What is the concern, excessive clearance once the rust is removed?

 
I acquired a very rusty (but not pitted) 460 for free. I figured it was worth it's weight as scrap. It had been bored .030 over then left for dead under a work bench. After inspecting it I realized there wasn't anything scary about it, except, the rusty lifter bores. (mating surfaces aren't pitted, bolt holes were chased when it was bored, no "flaking" in the threads, etc.) So I surfed honing and or sleeving the lifter bores and found a mixed bag of answers but landed on a positive note. I can be done, it's fairly common, but not often considered when weighing the cost of finding a "good" block vs. machining. With that, has anyone had any experience with sleeving the lifter bores?
Lifter bore bushings are common practice to correct worn bores, correct bore alignment and/or to control oil to the top end.

I know Tim Meyer is a great believer in bushing lifter bores on 335 series engines.
FYI the 429/460 blocks are of the 385 series engine family. I think lifter bore bushing is a good idea for oil control to the top end as well.

 
I acquired a very rusty (but not pitted) 460 for free. I figured it was worth it's weight as scrap. It had been bored .030 over then left for dead under a work bench. After inspecting it I realized there wasn't anything scary about it, except, the rusty lifter bores. (mating surfaces aren't pitted, bolt holes were chased when it was bored, no "flaking" in the threads, etc.) So I surfed honing and or sleeving the lifter bores and found a mixed bag of answers but landed on a positive note. I can be done, it's fairly common, but not often considered when weighing the cost of finding a "good" block vs. machining. With that, has anyone had any experience with sleeving the lifter bores?
Lifter bore bushings are common practice to correct worn bores, correct bore alignment and/or to control oil to the top end.

I know Tim Meyer is a great believer in bushing lifter bores on 335 series engines.
FYI the 429/460 blocks are of the 385 series engine family. I think lifter bore bushing is a good idea for oil control to the top end as well.
Thanks. Tim Meyer is a Ford 400 specialist (335 series). I thought his view on lifter bushings for those engines would be relevant to the OP's question on the 460 given the similarities between the two.

Some more info here:

http://www.the351cforum.com/viewtopic.php?f=9&t=148

 
Last edited by a moderator:
Lifter bore bushings are common practice to correct worn bores, correct bore alignment and/or to control oil to the top end.

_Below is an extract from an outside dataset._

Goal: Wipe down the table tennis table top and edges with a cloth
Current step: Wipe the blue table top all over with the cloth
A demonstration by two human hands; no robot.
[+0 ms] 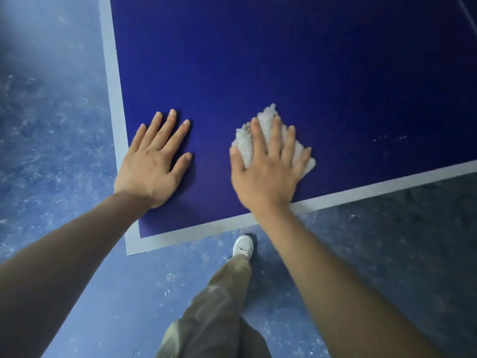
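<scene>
Two bare hands lie flat on the table tennis table (284, 60) near its corner at the lower left of the frame. Its top is deep blue, matte, with a pale border stripe along both edges that meet at that corner; a few faint specks show at the right. The cloth (268, 120) is white and fluffy, bunched into a loose wad at the centre of the frame, just inside the near edge stripe. The right hand (268, 174) presses on it with fingers straight and spread, cloth showing between and beyond them. The left hand (152, 166) rests on bare blue surface, fingers straight and relaxed, grasping nothing. Below, a white shoe (243, 246) stands on the mottled blue floor (51, 112). No readable writing shows.
</scene>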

I know Tim Meyer is a great believer in bushing lifter bores on 335 series engines.
FYI the 429/460 blocks are of the 385 series engine family. I think lifter bore bushing is a good idea for oil control to the top end as well.
Thanks. Tim Meyer is a Ford 400 specialist (335 series). I thought his view on lifter bushings for those engines would be relevant to the OP's question on the 460 given the similarities between the two.

Some more info here:

http://www.the351cforum.com/viewtopic.php?f=9&t=148
Sorry about that. I misunderstood. Thanks for the link.